Il libro “Padre mio mi abbandono a Te” di Carlo Carretto (Città Nuova, 2018) è un commento alla preghiera di Charles de Foucauld, il più grande ‘piccolo’ padre del deserto della nostra contemporaneità. Questo suo figlio spirituale snocciola la preghiera dell’abbandono nei solchi della sua vita di piccolo fratello del Vangelo.Il testo è scritto in modo colloquiale come a un amico che dice all’altro ciò che pensa, senza una ricercatezza nella prosa, bensì con la mera intenzione di trasmettere, il più direttamente possibile, un’eredità e un’esperienza, come precisa nella prefazione Pablo d’Ors. 

Nella premessa e nel primo capitolo, l’autore parla della paura, nella Chiesa soprattutto, che può farsi impedimento alla novità dello Spirito; paura che si affronta con la forza della Parola e della preghiera, coltivando la certezza che Dio ci è Padre.

La struttura del volumetto scompone in due sezioni la preghiera, riproponendo ogni frase con un approfondimento e si conclude con un allegato,  “Evangelizzazione e impegno politico”, in cui sono riportate alcune peculiarità del carisma dei Piccoli Fratelli del Vangelo, sottolineando la predilezione per i poveri. Di grande spessore è il percorso all’interno della preghiera che inizia con “Padre mio”, invitandoci a prendere coscienza del nostro essere figli di Dio, lasciandoci plasmare dallo Spirito, accogliendo la buona novella nell’ascolto semplice di ciò che dentro di noi già grida “Abbà, Padre”!

Il testo continua con un atto di fiducia totale che ci dispone al “Mi abbandono a Te”, ponendo in Dio tutto di noi: paure, dubbi, capacità e sogni; prosegue con “Fa di me ciò che ti piace”, fondandosi sulla certezza dell’eternità che proviene dalla Risurrezione, dove gli attraversamenti delle prove, ci rigenerano quando ci affidiamo alla signoria di Dio.

“Qualunque cosa tu faccia ti ringrazio”: siamo invitati a far nostro lo stesso desiderio di Dio che è renderci suoi figli.

“Sono pronto a tutto”: ecco cos’è che trasforma l’intero cosmo in un grembo divino per la nostra continua rinascita; tutto è Dio che mi ama!

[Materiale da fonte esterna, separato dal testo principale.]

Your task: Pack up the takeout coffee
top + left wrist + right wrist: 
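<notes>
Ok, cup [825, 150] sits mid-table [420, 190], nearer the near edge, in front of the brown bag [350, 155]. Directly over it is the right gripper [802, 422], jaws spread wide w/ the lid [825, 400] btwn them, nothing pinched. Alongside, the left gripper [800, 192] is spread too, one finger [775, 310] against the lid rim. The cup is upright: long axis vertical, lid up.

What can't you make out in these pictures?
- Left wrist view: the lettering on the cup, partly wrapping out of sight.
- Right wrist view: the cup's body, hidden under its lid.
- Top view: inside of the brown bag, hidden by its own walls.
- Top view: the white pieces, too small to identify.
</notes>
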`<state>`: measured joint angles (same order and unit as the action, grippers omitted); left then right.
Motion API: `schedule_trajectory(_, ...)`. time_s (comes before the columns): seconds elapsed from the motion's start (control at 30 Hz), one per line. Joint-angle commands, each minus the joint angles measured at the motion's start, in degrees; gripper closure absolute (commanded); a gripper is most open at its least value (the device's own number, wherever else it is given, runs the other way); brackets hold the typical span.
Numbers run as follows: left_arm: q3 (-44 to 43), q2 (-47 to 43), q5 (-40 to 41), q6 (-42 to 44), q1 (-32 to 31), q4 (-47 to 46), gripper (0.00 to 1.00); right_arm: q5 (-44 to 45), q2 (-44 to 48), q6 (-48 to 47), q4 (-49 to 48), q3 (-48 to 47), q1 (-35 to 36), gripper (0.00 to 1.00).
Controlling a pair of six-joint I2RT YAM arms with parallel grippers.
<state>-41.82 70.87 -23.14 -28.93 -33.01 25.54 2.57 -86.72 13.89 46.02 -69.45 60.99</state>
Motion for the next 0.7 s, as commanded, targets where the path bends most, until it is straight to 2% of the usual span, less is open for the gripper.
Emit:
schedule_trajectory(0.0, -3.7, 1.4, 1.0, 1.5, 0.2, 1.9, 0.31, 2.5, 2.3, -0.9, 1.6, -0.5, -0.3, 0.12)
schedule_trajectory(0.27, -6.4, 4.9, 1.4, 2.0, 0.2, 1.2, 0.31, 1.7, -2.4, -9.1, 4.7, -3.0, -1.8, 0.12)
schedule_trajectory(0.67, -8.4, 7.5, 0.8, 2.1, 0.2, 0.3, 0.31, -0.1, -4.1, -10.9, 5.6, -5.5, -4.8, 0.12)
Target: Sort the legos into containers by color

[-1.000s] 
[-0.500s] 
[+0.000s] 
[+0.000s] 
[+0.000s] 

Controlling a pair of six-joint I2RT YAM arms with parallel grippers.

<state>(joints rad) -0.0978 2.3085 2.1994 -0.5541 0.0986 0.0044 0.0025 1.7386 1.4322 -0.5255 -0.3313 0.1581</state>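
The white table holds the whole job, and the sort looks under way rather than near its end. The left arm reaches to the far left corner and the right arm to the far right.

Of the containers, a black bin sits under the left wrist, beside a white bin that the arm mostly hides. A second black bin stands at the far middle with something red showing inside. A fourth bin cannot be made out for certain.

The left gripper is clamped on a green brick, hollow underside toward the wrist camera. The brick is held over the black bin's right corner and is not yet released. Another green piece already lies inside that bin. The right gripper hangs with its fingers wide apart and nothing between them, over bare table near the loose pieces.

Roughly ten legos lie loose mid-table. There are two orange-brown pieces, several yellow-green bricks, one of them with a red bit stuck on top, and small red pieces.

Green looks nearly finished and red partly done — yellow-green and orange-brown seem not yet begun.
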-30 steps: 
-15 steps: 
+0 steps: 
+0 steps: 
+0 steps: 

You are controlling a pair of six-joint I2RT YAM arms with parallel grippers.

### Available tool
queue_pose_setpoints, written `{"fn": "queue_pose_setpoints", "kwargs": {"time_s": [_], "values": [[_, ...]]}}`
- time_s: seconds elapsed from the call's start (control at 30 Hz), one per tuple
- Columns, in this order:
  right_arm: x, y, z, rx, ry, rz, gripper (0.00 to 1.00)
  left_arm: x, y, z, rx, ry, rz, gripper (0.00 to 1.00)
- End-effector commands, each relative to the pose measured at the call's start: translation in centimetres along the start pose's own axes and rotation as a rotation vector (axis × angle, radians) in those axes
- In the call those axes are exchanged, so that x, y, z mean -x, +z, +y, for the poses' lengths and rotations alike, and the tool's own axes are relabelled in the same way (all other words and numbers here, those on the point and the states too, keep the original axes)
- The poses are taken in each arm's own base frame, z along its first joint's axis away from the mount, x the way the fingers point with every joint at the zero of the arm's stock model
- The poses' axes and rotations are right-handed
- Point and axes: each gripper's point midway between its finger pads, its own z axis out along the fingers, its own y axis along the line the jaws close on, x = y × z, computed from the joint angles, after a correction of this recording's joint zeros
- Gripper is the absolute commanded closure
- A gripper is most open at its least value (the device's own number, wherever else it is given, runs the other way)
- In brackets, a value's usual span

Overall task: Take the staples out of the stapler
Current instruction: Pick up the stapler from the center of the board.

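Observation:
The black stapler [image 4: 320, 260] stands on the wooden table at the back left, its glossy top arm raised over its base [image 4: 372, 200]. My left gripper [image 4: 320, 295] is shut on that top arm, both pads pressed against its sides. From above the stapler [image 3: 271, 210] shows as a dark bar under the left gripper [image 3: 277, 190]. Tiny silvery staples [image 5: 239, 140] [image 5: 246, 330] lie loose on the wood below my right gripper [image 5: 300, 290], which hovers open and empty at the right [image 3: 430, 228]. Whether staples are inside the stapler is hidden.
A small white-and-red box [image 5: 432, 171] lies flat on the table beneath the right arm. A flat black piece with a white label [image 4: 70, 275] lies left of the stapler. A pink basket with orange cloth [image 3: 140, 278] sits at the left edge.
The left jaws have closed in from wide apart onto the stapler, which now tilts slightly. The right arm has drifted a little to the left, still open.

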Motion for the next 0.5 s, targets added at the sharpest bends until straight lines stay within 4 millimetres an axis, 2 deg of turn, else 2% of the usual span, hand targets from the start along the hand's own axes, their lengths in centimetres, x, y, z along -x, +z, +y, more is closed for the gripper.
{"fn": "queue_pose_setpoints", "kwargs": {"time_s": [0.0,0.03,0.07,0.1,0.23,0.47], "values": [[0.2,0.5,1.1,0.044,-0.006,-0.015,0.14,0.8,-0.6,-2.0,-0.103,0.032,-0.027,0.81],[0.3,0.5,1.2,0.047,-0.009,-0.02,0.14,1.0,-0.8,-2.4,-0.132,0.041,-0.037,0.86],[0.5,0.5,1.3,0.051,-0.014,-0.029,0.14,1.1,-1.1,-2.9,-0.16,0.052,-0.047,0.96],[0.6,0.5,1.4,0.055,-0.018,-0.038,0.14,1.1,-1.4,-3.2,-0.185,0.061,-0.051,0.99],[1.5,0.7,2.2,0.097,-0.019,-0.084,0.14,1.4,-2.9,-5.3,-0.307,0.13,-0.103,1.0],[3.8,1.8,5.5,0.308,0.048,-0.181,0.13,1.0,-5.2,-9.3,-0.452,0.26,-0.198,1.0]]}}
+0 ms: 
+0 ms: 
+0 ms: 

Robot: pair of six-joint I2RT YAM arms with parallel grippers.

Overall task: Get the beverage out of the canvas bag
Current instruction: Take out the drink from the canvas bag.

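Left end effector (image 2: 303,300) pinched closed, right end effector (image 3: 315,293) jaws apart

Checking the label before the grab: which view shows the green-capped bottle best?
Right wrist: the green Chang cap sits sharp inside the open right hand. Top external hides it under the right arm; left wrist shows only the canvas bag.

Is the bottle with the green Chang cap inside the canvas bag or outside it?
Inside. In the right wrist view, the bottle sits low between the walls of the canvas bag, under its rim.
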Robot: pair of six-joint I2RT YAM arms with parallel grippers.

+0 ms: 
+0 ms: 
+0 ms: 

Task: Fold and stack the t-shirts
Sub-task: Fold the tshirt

“Purché la tua volontà si compia in me e in tutte le tue creature”, perché l’uomo sveli l’attesa del Regno e s’impegni per la sua costruzione e perché il Vangelo e la Chiesa siano possibilità delle cose grandi che si nascondono nella piccolezza. Come sarebbe bello sentire sulle labbra di ogni cristiano: “Non desidero nient’altro mio Dio”, se non Lui!

La seconda parte ci immette in un cammino più intenso di sequela sulle orme di Gesù: “rimetto la mia anima nelle tue mani”. Il modello di figliolanza, che Gesù propone nella sua vita terrena insegna all’uomo a saper stare nella storia con la pazienza dell’ascolto del silenzio che genera la Parola. La Risurrezione di Cristo è la risposta unica e ultima di Dio alle povertà dell’uomo, dove Gesù ha voluto indossare i nostri bisogni e abitare le nostre fragilità.

“Te la dono mio Dio”: l’esempio di Gesù muove in noi lo slancio del dono; la nostra appartenenza a Dio si rafforza nel farci vicini all’uomo, “Con tutto l’amore del mio cuore”, cioè nella gratuità.

“Perché ti amo”, questo è il motivo che rende possibile tutto. È l’espressione più bella che l’uomo può rivolgere a Dio, facendo esperienza di tutta la dolcezza così come della mancanza, nel dono di sé, perché “è per me un’esigenza d’amore il donarmi” per scoprire il volto di Dio nel volto del fratello.

Amare totalmente significa esporsi al rischio della propria vulnerabilità: “Rimettermi nelle tue mani senza misura”, per restare fedeli a quell’abbandono anche durante le notti che tormentano l’uomo.

“Con una confidenza infinita”: quella che sostiene e consola i sentimenti difficili con la gioia e la pace, la speranza e la forza, come prova dell’autenticità della fiducia in Dio.

La preghiera termina in un abbraccio inclusivo, con le stesse parole con cui è iniziata, “Perché tu sei il Padre mio”, come a ricapitolare la nostra identità di figli nel Figlio e di fratellanza tra noi.

L’autore conclude affidandoci queste riflessioni intime e profonde come un testamento spirituale sulla dolce paternità di Dio e come preghiera che porge da figlio alla madre Chiesa.